Write the lines below out exactly, dropping each picture.
----------------
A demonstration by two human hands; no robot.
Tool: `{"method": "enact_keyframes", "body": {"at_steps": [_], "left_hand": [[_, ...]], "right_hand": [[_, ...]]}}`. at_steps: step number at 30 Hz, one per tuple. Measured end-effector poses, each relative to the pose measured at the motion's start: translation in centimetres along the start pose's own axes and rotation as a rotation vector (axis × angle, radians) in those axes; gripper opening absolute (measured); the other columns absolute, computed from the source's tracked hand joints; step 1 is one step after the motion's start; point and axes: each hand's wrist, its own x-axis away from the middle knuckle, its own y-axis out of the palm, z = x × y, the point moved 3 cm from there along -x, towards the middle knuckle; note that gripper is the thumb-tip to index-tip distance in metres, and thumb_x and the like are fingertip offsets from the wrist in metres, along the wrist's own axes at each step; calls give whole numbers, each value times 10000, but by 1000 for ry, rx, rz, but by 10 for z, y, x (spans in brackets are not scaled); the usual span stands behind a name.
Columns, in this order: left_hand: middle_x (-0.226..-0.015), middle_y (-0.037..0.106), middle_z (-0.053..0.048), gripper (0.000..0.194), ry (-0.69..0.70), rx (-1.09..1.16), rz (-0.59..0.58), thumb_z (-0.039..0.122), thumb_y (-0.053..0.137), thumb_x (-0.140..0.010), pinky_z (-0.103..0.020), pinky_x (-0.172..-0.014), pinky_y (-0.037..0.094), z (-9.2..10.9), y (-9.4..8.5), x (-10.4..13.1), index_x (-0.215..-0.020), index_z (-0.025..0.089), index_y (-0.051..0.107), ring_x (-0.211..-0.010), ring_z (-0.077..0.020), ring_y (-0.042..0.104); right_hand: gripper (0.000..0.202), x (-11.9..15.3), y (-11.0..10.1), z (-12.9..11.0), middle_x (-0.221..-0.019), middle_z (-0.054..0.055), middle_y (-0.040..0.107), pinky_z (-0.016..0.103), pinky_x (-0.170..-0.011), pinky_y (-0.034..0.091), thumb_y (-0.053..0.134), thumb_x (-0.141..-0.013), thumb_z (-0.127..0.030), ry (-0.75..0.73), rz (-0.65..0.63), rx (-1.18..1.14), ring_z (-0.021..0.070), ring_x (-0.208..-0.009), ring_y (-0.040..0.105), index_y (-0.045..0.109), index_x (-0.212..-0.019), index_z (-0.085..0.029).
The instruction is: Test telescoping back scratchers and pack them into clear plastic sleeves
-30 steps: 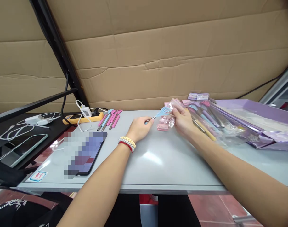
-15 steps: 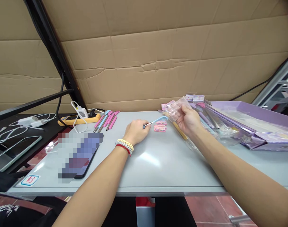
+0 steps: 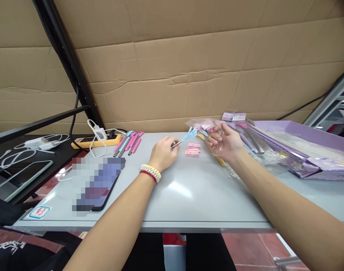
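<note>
My left hand (image 3: 166,151), with bracelets on its wrist, is closed on the metal shaft of a light blue claw-ended stick (image 3: 190,134). The claw points to the right, above the grey table (image 3: 172,195). My right hand (image 3: 224,143) holds a clear plastic bag (image 3: 194,122) between its bent fingers, close to the claw. Two small pink printed cards (image 3: 192,152) lie on the table between the hands. Beneath my right hand lies a yellow stick (image 3: 220,161) in clear wrapping.
Several pink and blue sticks (image 3: 128,143) lie at the back left, beside a yellow power strip (image 3: 97,141). A phone (image 3: 104,184) lies at the left. Wrapped sticks (image 3: 249,141) and a purple tray (image 3: 324,139) are at the right.
The blue claw has turned so its prongs show spread. The plastic bag has shifted left and flattened out, and my right hand has turned, showing its curled fingers.
</note>
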Motion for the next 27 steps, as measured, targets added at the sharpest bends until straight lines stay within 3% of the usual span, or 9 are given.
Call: {"method": "enact_keyframes", "body": {"at_steps": [3,6,8,10,15,19,22,24,27], "left_hand": [[-854,666,-19,168,101,32,-96,224,591,-826,-262,-704,447,7,4,2,-955,221,698,-769,-155,597],[-886,706,-17,210,205,85,-184,285,576,-859,-250,-725,456,14,7,5,-1017,249,709,-786,-154,625],[-915,718,-12,244,250,118,-226,313,553,-879,-242,-728,460,18,9,6,-1071,273,697,-788,-149,633],[-914,719,-12,264,264,108,-258,324,537,-888,-241,-721,462,19,11,7,-1104,289,686,-777,-149,634],[-860,696,-28,290,197,14,-269,353,504,-893,-255,-714,454,21,10,8,-1112,295,686,-768,-165,618],[-886,698,-25,302,123,42,-240,337,465,-904,-255,-735,439,25,4,7,-1094,269,690,-800,-169,613],[-901,705,-10,328,103,180,-310,319,406,-929,-233,-705,429,27,4,8,-1099,251,679,-754,-148,602],[-786,691,2,348,94,230,-383,340,376,-940,-229,-633,412,27,6,9,-1080,252,682,-647,-137,569],[-692,658,1,361,82,196,-401,355,358,-939,-244,-595,386,26,9,10,-1030,250,692,-599,-150,544]], "right_hand": [[436,4,4,-2,-436,-67,262,246,-453,412,663,-690,-570,-51,-125,-50,89,-425,338,420,-619,-215],[387,9,8,-4,-475,-58,300,274,-547,453,755,-583,-323,-124,-186,-68,104,-505,404,386,-598,-209],[304,10,10,-3,-514,-49,354,304,-605,470,693,-540,-159,-125,-192,-50,118,-554,449,407,-628,-211],[244,10,10,-1,-553,-36,411,334,-624,475,612,-532,-131,-118,-181,-27,136,-578,481,460,-698,-224],[288,5,7,4,-700,28,576,368,-554,476,501,-553,-223,-115,-19,31,196,-615,561,501,-841,-234],[239,1,4,8,-673,28,613,345,-516,487,495,-634,-241,-147,151,77,196,-578,581,500,-873,-236],[170,-4,3,9,-668,11,627,333,-536,513,526,-749,-293,-190,171,101,176,-553,583,521,-910,-239],[120,-7,3,10,-693,9,639,331,-573,533,530,-802,-336,-224,171,98,173,-583,602,529,-878,-243],[86,-9,4,12,-735,18,648,332,-649,554,467,-850,-277,-250,179,58,180,-697,639,540,-832,-234]]}}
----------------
▶ **Answer section**
A demonstration by two human hands; no robot.
Tool: `{"method": "enact_keyframes", "body": {"at_steps": [_], "left_hand": [[_, ...]], "right_hand": [[_, ...]]}}`. at_steps: step number at 30 Hz, one per tuple. Measured end-effector poses, each relative to the pose measured at the motion's start: translation in centimetres along the start pose's own axes and rotation as a rotation vector (axis × angle, radians) in those axes; gripper opening absolute (measured); the other columns absolute, computed from the source's tracked hand joints; step 1 is one step after the motion's start; point and axes: each hand's wrist, its own x-axis away from the middle knuckle, its own y-axis out of the palm, z = x × y, the point moved 3 cm from there along -x, towards the middle knuckle; note that gripper is the thumb-tip to index-tip distance in metres, and thumb_x and the like are fingertip offsets from the wrist in metres, along the wrist's own axes at each step; calls give whole numbers, each value times 10000, but by 1000 for ry, rx, rz, but by 10 for z, y, x (spans in brackets are not scaled); the usual span stands behind a name.
Columns, in this order: left_hand: middle_x (-0.226..-0.015), middle_y (-0.037..0.106), middle_z (-0.053..0.048), gripper (0.000..0.194), ry (-0.69..0.70), rx (-1.09..1.16), rz (-0.59..0.58), thumb_z (-0.039..0.122), thumb_y (-0.053..0.137), thumb_x (-0.140..0.010), pinky_z (-0.103..0.020), pinky_x (-0.172..-0.014), pinky_y (-0.037..0.094), z (-9.2..10.9), y (-9.4..8.5), x (-10.4..13.1), index_x (-0.215..-0.020), index_z (-0.025..0.089), index_y (-0.051..0.107), ring_x (-0.211..-0.010), ring_z (-0.077..0.020), ring_y (-0.042..0.104); right_hand: gripper (0.000..0.202), x (-11.9..15.3), y (-11.0..10.1), z (-12.9..11.0), middle_x (-0.221..-0.019), middle_z (-0.054..0.055), middle_y (-0.040..0.107), pinky_z (-0.016..0.103), pinky_x (-0.170..-0.011), pinky_y (-0.034..0.091), thumb_y (-0.053..0.134), thumb_x (-0.141..-0.013), thumb_z (-0.127..0.030), ry (-0.75..0.73), rz (-0.65..0.63), rx (-1.18..1.14), ring_z (-0.021..0.070), ring_x (-0.208..-0.009), ring_y (-0.040..0.105), index_y (-0.045..0.109), index_x (-0.212..-0.019), index_z (-0.085..0.029).
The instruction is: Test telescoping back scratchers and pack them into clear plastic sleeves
-30 steps: 
-15 steps: 
+0 steps: 
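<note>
My left hand (image 3: 166,151), with bracelets on its wrist, is closed on the metal shaft of a light blue claw-ended stick (image 3: 190,134). The claw points to the right, above the grey table (image 3: 172,195). My right hand (image 3: 224,143) holds a clear plastic bag (image 3: 194,122) between its bent fingers, close to the claw. Two small pink printed cards (image 3: 192,152) lie on the table between the hands. Beneath my right hand lies a yellow stick (image 3: 220,161) in clear wrapping.
Several pink and blue sticks (image 3: 128,143) lie at the back left, beside a yellow power strip (image 3: 97,141). A phone (image 3: 104,184) lies at the left. Wrapped sticks (image 3: 249,141) and a purple tray (image 3: 324,139) are at the right.
The blue claw has turned so its prongs show spread. The plastic bag has shifted left and flattened out, and my right hand has turned, showing its curled fingers.
</note>
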Motion for the next 27 steps, as measured, targets added at the sharpest bends until straight lines stay within 3% of the usual span, or 9 are given.
Call: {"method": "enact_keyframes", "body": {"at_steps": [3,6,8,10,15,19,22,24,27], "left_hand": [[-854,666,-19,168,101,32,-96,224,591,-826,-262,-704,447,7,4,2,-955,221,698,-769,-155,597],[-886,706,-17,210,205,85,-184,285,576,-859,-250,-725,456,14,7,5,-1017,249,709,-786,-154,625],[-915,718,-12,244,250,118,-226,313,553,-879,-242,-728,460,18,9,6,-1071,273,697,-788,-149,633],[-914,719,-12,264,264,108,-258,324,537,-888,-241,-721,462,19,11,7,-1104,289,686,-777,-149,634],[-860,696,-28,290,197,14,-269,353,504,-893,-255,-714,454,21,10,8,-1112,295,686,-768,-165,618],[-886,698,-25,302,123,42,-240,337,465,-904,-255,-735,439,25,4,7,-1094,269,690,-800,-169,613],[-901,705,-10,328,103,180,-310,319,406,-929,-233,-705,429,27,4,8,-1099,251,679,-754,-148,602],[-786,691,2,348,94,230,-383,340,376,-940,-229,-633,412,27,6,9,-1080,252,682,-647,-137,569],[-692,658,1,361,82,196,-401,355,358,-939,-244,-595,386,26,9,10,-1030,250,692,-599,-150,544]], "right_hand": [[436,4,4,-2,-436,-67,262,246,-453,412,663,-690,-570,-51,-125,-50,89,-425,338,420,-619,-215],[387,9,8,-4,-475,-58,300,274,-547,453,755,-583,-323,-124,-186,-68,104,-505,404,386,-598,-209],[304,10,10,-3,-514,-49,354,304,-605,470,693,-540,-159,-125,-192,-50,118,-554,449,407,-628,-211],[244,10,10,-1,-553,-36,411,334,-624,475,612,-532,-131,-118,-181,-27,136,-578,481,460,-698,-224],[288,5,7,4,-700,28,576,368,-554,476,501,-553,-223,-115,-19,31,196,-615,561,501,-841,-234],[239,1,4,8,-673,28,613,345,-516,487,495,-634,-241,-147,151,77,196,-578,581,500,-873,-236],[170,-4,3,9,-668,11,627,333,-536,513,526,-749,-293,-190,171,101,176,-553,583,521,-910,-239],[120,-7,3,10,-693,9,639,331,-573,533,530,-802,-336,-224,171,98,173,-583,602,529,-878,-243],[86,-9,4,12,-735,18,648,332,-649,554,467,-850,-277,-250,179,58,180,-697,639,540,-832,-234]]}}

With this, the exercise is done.